_TO DO_.
Type out the data again, word for word and in full.

____

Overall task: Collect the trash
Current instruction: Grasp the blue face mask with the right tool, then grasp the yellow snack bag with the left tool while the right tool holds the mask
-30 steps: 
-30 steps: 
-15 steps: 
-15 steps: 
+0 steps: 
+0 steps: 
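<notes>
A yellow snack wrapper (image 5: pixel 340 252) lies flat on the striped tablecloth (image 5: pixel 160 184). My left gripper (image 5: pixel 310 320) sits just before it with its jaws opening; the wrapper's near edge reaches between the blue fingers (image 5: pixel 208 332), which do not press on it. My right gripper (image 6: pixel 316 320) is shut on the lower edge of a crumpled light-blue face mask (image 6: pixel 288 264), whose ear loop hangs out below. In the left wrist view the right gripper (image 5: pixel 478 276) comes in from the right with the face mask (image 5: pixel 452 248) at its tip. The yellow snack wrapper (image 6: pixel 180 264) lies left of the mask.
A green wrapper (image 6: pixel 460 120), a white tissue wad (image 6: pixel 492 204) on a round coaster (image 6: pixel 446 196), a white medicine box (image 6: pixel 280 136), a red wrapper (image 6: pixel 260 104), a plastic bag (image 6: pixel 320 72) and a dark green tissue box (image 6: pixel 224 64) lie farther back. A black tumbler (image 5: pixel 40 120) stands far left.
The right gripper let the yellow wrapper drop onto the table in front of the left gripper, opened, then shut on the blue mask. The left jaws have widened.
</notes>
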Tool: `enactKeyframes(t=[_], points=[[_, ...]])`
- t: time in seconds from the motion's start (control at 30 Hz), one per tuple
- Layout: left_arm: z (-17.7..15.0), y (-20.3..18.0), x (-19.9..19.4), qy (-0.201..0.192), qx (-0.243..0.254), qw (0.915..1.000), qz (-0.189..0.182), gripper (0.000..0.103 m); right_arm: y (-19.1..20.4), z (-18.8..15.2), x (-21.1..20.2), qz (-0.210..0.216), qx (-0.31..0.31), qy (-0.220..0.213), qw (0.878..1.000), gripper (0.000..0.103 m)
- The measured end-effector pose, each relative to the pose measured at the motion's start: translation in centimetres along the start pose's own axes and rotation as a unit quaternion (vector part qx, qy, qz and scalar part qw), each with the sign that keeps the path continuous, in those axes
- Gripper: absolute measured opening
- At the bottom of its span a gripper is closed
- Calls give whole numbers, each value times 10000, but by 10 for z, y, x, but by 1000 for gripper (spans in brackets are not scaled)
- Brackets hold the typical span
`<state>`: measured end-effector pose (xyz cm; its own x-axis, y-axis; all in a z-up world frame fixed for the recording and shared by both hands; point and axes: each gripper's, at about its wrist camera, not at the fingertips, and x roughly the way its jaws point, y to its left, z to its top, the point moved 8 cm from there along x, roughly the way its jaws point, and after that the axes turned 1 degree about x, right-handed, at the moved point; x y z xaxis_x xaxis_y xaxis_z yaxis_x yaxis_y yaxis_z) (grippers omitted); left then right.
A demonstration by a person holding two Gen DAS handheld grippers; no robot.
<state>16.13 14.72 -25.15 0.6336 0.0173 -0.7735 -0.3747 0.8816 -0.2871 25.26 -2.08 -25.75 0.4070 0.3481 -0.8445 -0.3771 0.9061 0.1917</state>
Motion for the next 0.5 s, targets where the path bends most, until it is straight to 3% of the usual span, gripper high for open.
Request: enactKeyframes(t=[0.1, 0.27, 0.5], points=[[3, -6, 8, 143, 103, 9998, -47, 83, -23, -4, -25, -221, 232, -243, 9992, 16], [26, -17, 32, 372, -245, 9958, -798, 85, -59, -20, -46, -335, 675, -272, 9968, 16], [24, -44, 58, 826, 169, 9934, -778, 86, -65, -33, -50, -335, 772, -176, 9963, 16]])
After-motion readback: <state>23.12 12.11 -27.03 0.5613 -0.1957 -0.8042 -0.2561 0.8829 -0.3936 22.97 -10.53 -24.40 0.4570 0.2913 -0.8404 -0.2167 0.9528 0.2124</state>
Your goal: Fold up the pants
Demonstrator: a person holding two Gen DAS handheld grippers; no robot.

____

_EXERCISE RESULT_.
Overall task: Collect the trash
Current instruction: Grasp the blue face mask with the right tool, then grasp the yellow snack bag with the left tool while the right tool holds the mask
-30 steps: 
-30 steps: 
-15 steps: 
-15 steps: 
+0 steps: 
+0 steps: 
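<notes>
A yellow snack wrapper (image 5: pixel 340 252) lies flat on the striped tablecloth (image 5: pixel 160 184). My left gripper (image 5: pixel 310 320) sits just before it with its jaws opening; the wrapper's near edge reaches between the blue fingers (image 5: pixel 208 332), which do not press on it. My right gripper (image 6: pixel 316 320) is shut on the lower edge of a crumpled light-blue face mask (image 6: pixel 288 264), whose ear loop hangs out below. In the left wrist view the right gripper (image 5: pixel 478 276) comes in from the right with the face mask (image 5: pixel 452 248) at its tip. The yellow snack wrapper (image 6: pixel 180 264) lies left of the mask.
A green wrapper (image 6: pixel 460 120), a white tissue wad (image 6: pixel 492 204) on a round coaster (image 6: pixel 446 196), a white medicine box (image 6: pixel 280 136), a red wrapper (image 6: pixel 260 104), a plastic bag (image 6: pixel 320 72) and a dark green tissue box (image 6: pixel 224 64) lie farther back. A black tumbler (image 5: pixel 40 120) stands far left.
The right gripper let the yellow wrapper drop onto the table in front of the left gripper, opened, then shut on the blue mask. The left jaws have widened.
</notes>
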Tool: `enactKeyframes(t=[_], points=[[_, ...]])`
- t: time in seconds from the motion's start (control at 30 Hz), one per tuple
- Layout: left_arm: z (-17.7..15.0), y (-20.3..18.0), x (-19.9..19.4), qy (-0.201..0.192), qx (-0.243..0.254), qw (0.915..1.000), qz (-0.189..0.182), gripper (0.000..0.103 m); right_arm: y (-19.1..20.4), z (-18.8..15.2), x (-21.1..20.2), qz (-0.210..0.216), qx (-0.31..0.31), qy (-0.220..0.213), qw (0.878..1.000), gripper (0.000..0.103 m)
- The measured end-effector pose, each relative to the pose measured at the motion's start: translation in centimetres along the start pose's own axes and rotation as a unit quaternion (vector part qx, qy, qz and scalar part qw), each with the sign that keeps the path continuous, in those axes
- Gripper: absolute measured opening
- At the bottom of its span a gripper is closed
- Calls give whole numbers, each value times 10000, but by 10 for z, y, x, but by 1000 for gripper (spans in brackets are not scaled)
- Brackets hold the typical span
`<state>`: measured end-effector pose (xyz cm; its own x-axis, y-axis; all in a z-up world frame fixed for the recording and shared by both hands; point and axes: each gripper's, at about its wrist camera, not at the fingertips, and x roughly the way its jaws point, y to its left, z to its top, the point moved 8 cm from there along x, roughly the way its jaws point, and after that the axes turned 1 degree about x, right-handed, at the moved point; x y z xaxis_x xaxis_y xaxis_z yaxis_x yaxis_y yaxis_z) (grippers omitted); left then right.
A demonstration by a person holding two Gen DAS handheld grippers; no robot.
<state>16.13 14.72 -25.15 0.6336 0.0173 -0.7735 -0.3747 0.8816 -0.2871 25.26 -2.08 -25.75 0.4070 0.3481 -0.8445 -0.3771 0.9061 0.1917</state>
Motion for the next 0.5 s, targets where the path bends most, until it is straight to 3% of the usual span, gripper high for open.
Request: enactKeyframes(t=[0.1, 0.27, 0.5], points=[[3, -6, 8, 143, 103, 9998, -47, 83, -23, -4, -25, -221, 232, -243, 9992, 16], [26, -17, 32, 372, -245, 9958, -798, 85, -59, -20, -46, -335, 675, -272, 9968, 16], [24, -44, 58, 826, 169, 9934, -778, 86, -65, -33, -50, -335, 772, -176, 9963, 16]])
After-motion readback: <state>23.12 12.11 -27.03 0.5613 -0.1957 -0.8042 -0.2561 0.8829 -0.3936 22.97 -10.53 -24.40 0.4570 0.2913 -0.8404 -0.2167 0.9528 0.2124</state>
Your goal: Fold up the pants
Demonstrator: a person holding two Gen DAS handheld grippers; no robot.

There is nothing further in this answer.